* _Activity_:
Give back the full listing as written. No pictures go with it.
══════════════════════════════
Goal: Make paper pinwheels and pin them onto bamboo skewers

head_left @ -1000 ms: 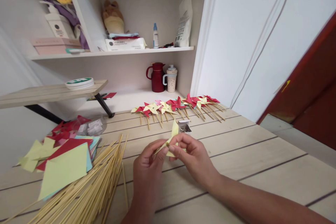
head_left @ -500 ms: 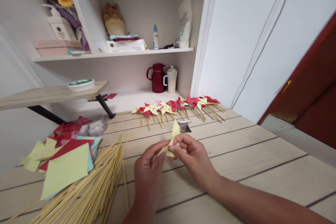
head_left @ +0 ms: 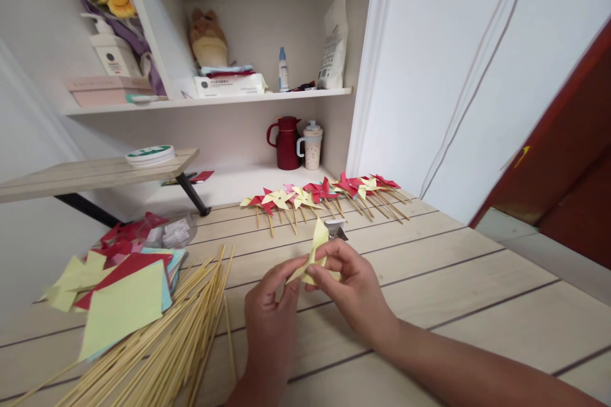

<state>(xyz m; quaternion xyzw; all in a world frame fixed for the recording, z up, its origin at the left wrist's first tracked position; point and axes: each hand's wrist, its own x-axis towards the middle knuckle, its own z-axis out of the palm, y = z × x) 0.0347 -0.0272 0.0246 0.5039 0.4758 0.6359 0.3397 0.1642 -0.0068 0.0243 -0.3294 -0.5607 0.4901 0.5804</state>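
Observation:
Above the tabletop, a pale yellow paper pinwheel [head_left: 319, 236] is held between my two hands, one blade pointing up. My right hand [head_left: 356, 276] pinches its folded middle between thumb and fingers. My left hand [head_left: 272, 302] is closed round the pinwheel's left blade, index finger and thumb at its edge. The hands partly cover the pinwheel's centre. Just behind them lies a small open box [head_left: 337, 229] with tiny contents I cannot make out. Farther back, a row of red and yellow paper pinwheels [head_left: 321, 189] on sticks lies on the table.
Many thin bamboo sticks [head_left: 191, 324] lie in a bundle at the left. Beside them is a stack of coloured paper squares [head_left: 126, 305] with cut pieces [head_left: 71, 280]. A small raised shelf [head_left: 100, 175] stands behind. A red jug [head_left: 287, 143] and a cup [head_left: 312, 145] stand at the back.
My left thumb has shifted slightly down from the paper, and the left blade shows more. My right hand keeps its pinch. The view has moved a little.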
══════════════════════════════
* _Your response_:
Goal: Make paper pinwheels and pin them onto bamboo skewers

head_left @ -1000 ms: 
head_left @ -500 ms: 
head_left @ +0 ms: 

<state>(xyz m; quaternion xyzw; all in a world frame fixed for the recording, z up, its origin at the left wrist's first tracked position; point and axes: each hand's wrist, its own x-axis towards the middle knuckle, its own z-axis out of the palm, y = z × x) 0.0347 -0.0272 0.0246 0.5039 0.4758 0.6359 0.3397 0.1642 -0.0068 0.0243 -0.3294 -0.5607 0.4901 0.5804</state>
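Observation:
Above the tabletop, a pale yellow paper pinwheel [head_left: 319, 236] is held between my two hands, one blade pointing up. My right hand [head_left: 356, 276] pinches its folded middle between thumb and fingers. My left hand [head_left: 272, 302] is closed round the pinwheel's left blade, index finger and thumb at its edge. The hands partly cover the pinwheel's centre. Just behind them lies a small open box [head_left: 337, 229] with tiny contents I cannot make out. Farther back, a row of red and yellow paper pinwheels [head_left: 321, 189] on sticks lies on the table.
Many thin bamboo sticks [head_left: 191, 324] lie in a bundle at the left. Beside them is a stack of coloured paper squares [head_left: 126, 305] with cut pieces [head_left: 71, 280]. A small raised shelf [head_left: 100, 175] stands behind. A red jug [head_left: 287, 143] and a cup [head_left: 312, 145] stand at the back.
My left thumb has shifted slightly down from the paper, and the left blade shows more. My right hand keeps its pinch. The view has moved a little.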

The exercise is complete as it stands.